We will use both to show the basic functioning of ssm and sdm. As a preliminary step, however, we show how to obtain some simple sample-based quantities.

Sample-based quantities

We hereby refer to sample-based quantities as those indicators which are not inherited from the the ssm or the sdm method, but can be directly derived from the vector of species abundances without a specific model fit. These methods are the sample coverage, the Gini heterogeneity index and the rarefaction curve.

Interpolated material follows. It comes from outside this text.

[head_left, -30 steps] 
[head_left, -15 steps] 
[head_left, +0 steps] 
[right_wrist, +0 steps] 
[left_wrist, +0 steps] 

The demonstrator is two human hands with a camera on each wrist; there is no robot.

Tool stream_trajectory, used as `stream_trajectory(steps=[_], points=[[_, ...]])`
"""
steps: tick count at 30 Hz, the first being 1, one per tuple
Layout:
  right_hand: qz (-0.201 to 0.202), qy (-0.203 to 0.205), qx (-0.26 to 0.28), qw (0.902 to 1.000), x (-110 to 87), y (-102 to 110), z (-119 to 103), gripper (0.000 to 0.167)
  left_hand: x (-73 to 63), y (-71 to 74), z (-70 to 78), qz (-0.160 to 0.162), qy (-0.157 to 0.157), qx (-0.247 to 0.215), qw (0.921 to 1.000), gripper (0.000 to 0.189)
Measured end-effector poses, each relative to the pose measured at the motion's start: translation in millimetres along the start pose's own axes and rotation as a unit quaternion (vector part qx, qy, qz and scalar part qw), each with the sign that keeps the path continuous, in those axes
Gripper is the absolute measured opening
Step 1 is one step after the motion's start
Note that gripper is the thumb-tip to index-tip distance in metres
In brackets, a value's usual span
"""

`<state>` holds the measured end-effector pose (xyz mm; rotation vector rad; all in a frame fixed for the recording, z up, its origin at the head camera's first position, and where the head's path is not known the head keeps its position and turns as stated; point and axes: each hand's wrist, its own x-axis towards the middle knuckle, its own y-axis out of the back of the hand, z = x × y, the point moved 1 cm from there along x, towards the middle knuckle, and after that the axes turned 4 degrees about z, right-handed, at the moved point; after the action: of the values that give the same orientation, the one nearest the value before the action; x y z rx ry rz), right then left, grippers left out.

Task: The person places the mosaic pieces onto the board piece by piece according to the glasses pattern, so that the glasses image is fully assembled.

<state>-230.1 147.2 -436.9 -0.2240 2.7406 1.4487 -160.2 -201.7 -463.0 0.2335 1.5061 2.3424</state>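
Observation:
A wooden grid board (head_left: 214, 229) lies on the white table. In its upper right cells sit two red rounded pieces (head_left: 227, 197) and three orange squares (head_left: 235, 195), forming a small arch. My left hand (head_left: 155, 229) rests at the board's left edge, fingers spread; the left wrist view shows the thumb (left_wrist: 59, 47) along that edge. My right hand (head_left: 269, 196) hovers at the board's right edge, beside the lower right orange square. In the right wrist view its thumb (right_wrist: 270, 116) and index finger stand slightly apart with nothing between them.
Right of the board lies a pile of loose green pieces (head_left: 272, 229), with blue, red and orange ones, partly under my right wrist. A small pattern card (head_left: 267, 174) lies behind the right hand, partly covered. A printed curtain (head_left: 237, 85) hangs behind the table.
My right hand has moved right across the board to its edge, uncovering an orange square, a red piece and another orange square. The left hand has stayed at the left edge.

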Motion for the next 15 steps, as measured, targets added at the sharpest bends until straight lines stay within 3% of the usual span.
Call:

From a mathematical perspective, let \(X_1, \ldots, X_n\) be a collection of “species” tags, with \(X_i\) being the \(i\)th species observed in the sample. We call abundance the total number of species observed, \(n\), and richness the number distinct species observed in the sample, \(K\). Furthermore, let \(n_1, \ldots, n_K\) the abundances with which each species appears in the sample. The three sample-based methods offer a way to quickly summarize vector of abundances. We describe them in details one by one.

The sample coverage

The sample coverage is the sum of the proportions of species that have been observed in the sample. Is is defined as \[ C_n = \sum_{h \in \mathcal{H}} f_h, \quad \mathcal{H} = \{\text{"Indexes of the species observed among the } n \text{ data"}\} \] where \(\sum_{h=1}^H f_h = 1\) are the species proportions and \(H\) is the total number of species in the population. Clearly, \(K \leq H\), ie. the number of species discovered is less than the true number. The BNPvegan package offers a very simple first “estimator” for \(C_n\), the old-timely Turing estimator (Good 1953): \[ \hat{C}_n = 1 - \frac{m_1}{n}. \] with \(m_1\) being the number of species observed only once. This estimator can be called in R with the function coverage as follows.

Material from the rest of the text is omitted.